In [10]:
!pip install pyspark

In [11]:
from pyspark.sql import SparkSession
from pyspark.ml.classification import LogisticRegression

spark = SparkSession.builder.appName("LogisticRegression").getOrCreate()

## Logistic Regression

In [12]:
# Load training data
data = spark.read.format("libsvm").load("/kaggle/input/pyspark-ml-logistic-regression/sample_libsvm_data.txt")

log_reg = LogisticRegression()

# Fit the model
model = log_reg.fit(data)

summary = model.summary

In [13]:
summary.predictions.show()

In [14]:
model.evaluate(data)

In [15]:
y_hat = model.evaluate(data)

y_hat.predictions.show()

In [16]:
y_hat = y_hat.predictions.select("label", "prediction")
y_hat.show()

_**Documentacion:** https://spark.apache.org/docs/latest/api/python/reference/api/pyspark.mllib.evaluation.MulticlassMetrics.html_

In [17]:
from pyspark.mllib.evaluation import MulticlassMetrics

In [18]:
metrics = MulticlassMetrics(y_hat.rdd)

# Confusion Matrix
print("Confusion Matrix:")
print(metrics.confusionMatrix().toArray())

# Precision
print("Precision label 0")
print(metrics.precision(label = 0.0))

print("Precision label 1")
print(metrics.precision(label = 1.0))

# Recall
print("Recall label 0")
print(metrics.recall(label = 0.0))

print("Recall label 1")
print(metrics.recall(label = 1.0))

# F1-Score
print("F1-Score label 0")
print(metrics.fMeasure(label = 0.0))

print("F1-Score label 1")
print(metrics.fMeasure(label = 1.0))

# Accuracy
print("Accuracy")
print(metrics.accuracy)

# Falsos Positivos
print("Falsos positivos label 0")
print(metrics.falsePositiveRate(label = 0.0))

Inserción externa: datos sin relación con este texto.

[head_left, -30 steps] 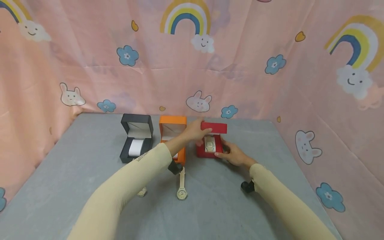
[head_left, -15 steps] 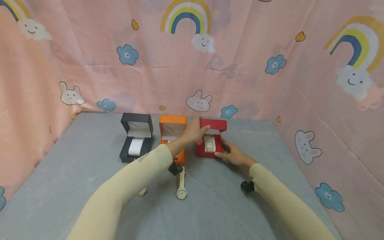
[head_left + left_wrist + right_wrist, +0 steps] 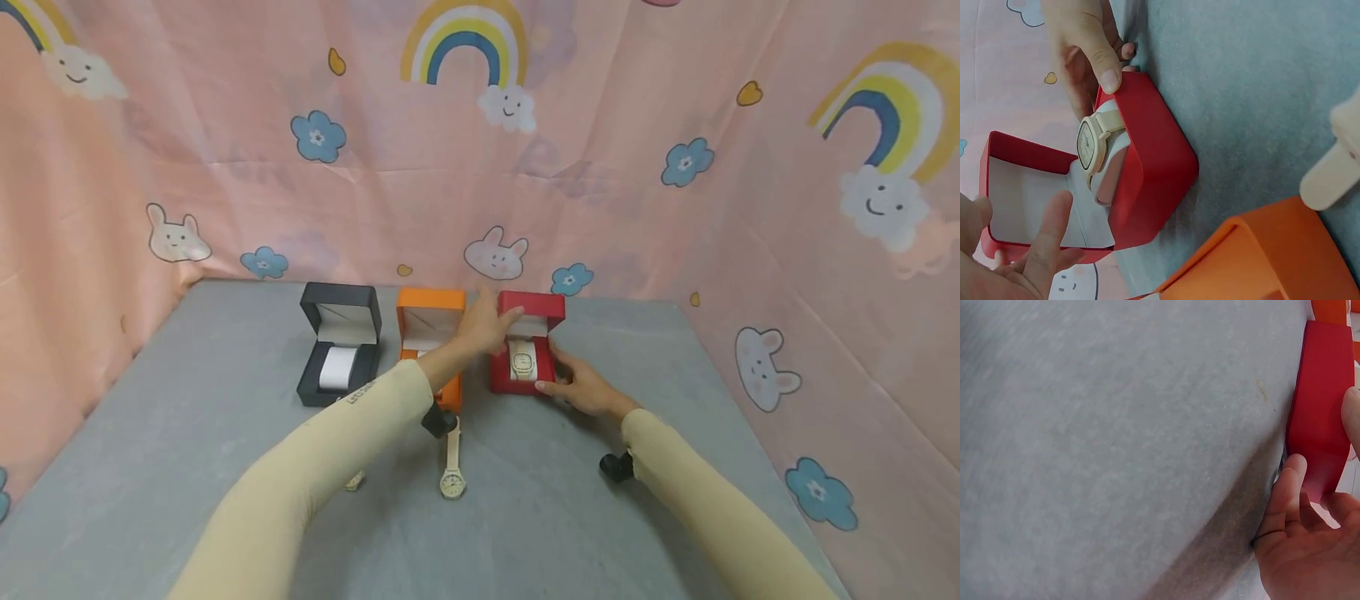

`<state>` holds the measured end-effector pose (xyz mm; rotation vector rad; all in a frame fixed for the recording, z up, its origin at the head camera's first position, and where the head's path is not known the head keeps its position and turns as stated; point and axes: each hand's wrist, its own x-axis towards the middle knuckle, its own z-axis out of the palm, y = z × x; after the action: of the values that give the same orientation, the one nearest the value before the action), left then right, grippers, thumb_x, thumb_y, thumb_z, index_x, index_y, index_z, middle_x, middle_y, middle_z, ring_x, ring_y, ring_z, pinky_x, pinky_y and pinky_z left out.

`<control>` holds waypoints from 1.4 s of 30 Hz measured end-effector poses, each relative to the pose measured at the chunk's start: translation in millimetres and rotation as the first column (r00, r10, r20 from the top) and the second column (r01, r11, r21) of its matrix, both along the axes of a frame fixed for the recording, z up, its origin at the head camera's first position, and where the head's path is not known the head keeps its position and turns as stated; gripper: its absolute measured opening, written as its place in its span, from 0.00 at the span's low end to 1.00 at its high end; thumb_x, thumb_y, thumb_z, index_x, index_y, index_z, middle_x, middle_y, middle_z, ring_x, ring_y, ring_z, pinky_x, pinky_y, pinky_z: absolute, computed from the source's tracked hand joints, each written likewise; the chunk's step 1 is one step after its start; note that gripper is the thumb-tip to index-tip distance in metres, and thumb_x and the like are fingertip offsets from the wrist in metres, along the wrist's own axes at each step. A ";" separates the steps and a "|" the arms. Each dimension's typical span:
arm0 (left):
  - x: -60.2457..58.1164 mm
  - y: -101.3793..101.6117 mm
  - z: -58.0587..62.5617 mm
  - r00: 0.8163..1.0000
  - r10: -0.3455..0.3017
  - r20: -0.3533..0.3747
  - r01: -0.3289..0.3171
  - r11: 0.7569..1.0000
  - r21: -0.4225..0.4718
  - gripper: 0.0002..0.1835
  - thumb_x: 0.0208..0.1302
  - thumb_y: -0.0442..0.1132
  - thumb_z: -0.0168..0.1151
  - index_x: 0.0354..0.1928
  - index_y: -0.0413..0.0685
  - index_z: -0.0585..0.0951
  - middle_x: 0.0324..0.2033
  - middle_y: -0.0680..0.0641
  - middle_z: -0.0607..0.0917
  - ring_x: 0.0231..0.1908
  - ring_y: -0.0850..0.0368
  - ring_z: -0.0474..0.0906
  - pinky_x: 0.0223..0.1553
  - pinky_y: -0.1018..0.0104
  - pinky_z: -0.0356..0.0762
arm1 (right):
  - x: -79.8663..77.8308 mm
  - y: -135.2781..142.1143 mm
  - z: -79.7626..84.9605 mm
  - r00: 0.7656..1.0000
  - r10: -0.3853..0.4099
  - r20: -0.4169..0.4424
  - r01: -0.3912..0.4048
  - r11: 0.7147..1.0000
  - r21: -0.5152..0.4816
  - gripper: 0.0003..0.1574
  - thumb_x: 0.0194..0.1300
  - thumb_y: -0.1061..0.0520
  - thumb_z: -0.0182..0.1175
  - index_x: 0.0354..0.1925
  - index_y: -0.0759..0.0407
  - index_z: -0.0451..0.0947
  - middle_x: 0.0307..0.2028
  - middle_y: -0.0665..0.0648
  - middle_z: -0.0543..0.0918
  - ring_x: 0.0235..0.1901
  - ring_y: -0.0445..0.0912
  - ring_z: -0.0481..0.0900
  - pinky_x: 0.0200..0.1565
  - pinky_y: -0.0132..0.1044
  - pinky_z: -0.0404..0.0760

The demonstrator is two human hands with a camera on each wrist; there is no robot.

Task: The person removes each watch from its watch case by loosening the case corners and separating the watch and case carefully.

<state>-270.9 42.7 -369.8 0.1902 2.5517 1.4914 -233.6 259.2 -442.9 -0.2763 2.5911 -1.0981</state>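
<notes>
An open red watch box [image 3: 513,387] stands right of centre, its lid [image 3: 531,303] tilted back. Inside, a cream wristwatch [image 3: 1090,145] sits around a white cushion [image 3: 1112,178]. My right hand [image 3: 587,387] grips the box's right side, thumb on the front rim, as the right wrist view also shows. By the lid's left edge is my left hand [image 3: 480,327], its fingers spread and apparently holding nothing; in the left wrist view one finger extends in front of the lid's pale lining. Whether it touches the lid is hard to tell.
Left of the red box stands an open orange watch box [image 3: 431,300], partly behind my left forearm. Further left is an open black watch box [image 3: 341,300] with a white cushion. A cream watch [image 3: 453,483] lies in front; another watch [image 3: 355,481] is mostly hidden by the sleeve.
The red box's lid has swung up and back, opening wider. My left hand has shifted slightly left, off the lid's front. My right hand has stayed on the box.
</notes>
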 end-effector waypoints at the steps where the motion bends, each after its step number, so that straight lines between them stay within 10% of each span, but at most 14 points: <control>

print("Falsos positivos label 1")
print(metrics.falsePositiveRate(label = 1.0))

### Evaluators

**Documentacion:** Binary <br> https://spark.apache.org/docs/latest/api/python/pyspark.ml.html#pyspark.ml.evaluation.BinaryClassificationEvaluator

**Documentacion:** MultiClass <br>
https://spark.apache.org/docs/latest/api/python/pyspark.ml.html#pyspark.ml.evaluation.MulticlassClassificationEvaluator

In [19]:
from pyspark.ml.evaluation import BinaryClassificationEvaluator
from pyspark.ml.evaluation import MulticlassClassificationEvaluator

In [20]:
evaluator = BinaryClassificationEvaluator(rawPredictionCol = "prediction", labelCol = "label")

evaluator.metricName

# Por defecto la metrica es la curva ROC

In [21]:
# Sin parametros de metricas
evaluator.evaluate(dataset = y_hat)

In [22]:
# Con parametros
evaluator.evaluate(dataset = y_hat, params = {evaluator.metricName: "areaUnderROC"})

In [23]:
# Area Under Precision-Recall, esta metrica puede resultar util cuando las clases estan desbalanceadas
evaluator.evaluate(dataset = y_hat, params = {evaluator.metricName: "areaUnderPR"})

In [24]:
# MultiClass
evaluator_m = MulticlassClassificationEvaluator(predictionCol = "prediction", labelCol = "label", metricName = "accuracy")

accuracy = evaluator.evaluate(y_hat)

accuracy

In [None]:
################################################################################################################################